Iroduku: The World in Colors Episode 7
Do any of these kids actually get any school work done? Well I guess that isn’t what Iroduku is about so it doesn’t really matter. Instead our journey, Hitomi’s journey, is shown; all these club activities are just extra. Scenes are still happening out of context here, with things not being wholly explained. Sure it’s great to see these kids go out on their adventures and club activities, but their planning is something we don’t really see. Reaching episode 7 of the show now, I definitely think Hitomi is that much closer to discovering why her grandmother sent her back in time. Her colorblindness is still a big issue and what seems to be more of a plot point now. Just as her color vision reappeared at the end of episode 6, she goes back to monochrome just as quickly for episode 7. Frustrating maybe? I still think that there’s more to this though. But this was also Kurumi’s episode.
Her high school life is ending soon, and yet she has no career goal. She looks up to her pastry chef older sister a lot, leaving her thinking she is nothing. Despite being vice-president of the club, she still sees it as a hobby. The club’s annual summer camping trip (explained with some actual context for a change), and while they are all there, Kurumi can’t help but watch her colleagues already have plans for the future (university, work, etc.), and she just has nothing. Just enough to pass exams barely, but beyond that she can’t think of a single thing she wants to be as an adult. Her sister tells her that it’s alright to do what she thinks is the right path, but that still comes as hollow advice.
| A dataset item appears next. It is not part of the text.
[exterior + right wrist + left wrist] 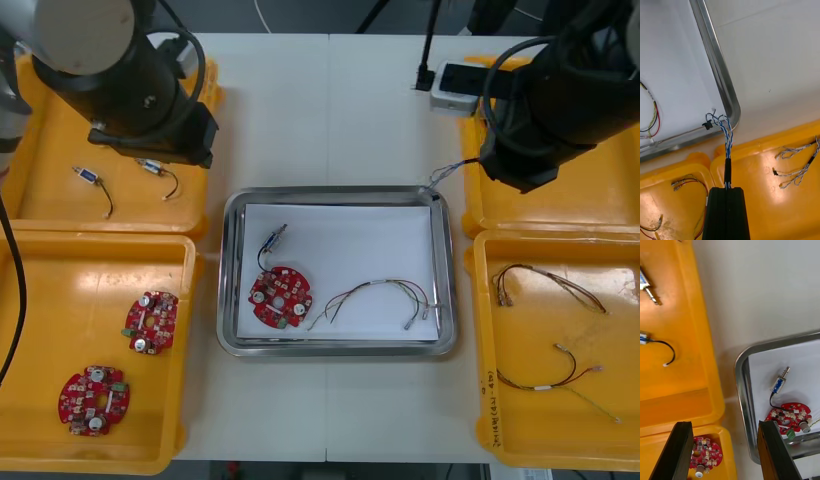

This lack of determination for the future is also reflected onto Hitomi, who is still unable to believe in herself and for what her future will bring. She can’t explain why her colorblindness reappeared as soon as it left, and the fortune that Kohaku gives her this episode is too vague for her to understand. Even with all this time she has spent here, Hitomi is still feeling incredibly incompetent, with her colorblindness being a big symptom among many. Saying this though, the Hitomi of episode 1 would not run wildly into the street to chase her new friends like the Hitomi of episode 7 did. These changes of hers are coming slowly but surely.
This was a very strong episode, and very different from some of the past ones which have really only been about Hitomi’s slow crawl to discovering why she was sent to this timeline. Here she finally musters the courage to tell the others about her colorblindness and is opening up more to the others. As for the romantic interactions going on in the show, it still feels very murky. The romance in Iroduku though isn’t something I’m following closely, with Hitomi’s journey taking more of a priority for me. With 6 more episodes to go, I still have no idea on how it will end. But instead of being something frustrating, it’s something that’s become exciting to me. Iroduku is not without some faults, but this has been a really good out-of-season show for me right now.
I will not be continuing Black Rock Shooter: Dawnfall despite me praising its ridiculousness. Disney+’s other Spring show, Summer Time Rendering, is something I probably won’t be in a hurry to watch either. They are already both available to watch on the Southeast Asia version of Disney+, so the rest of us will just have to play the waiting game for now. I go back to the new model Netflix are doing for new shows, and I honestly don’t think it will be something Disney will end up doing. I mean as the titan of all titans when it comes to animated shows and movies, they will likely take their time and think about how to approach bringing the shows they have licensed to the West, even if it means frustrating the heck out of the fans.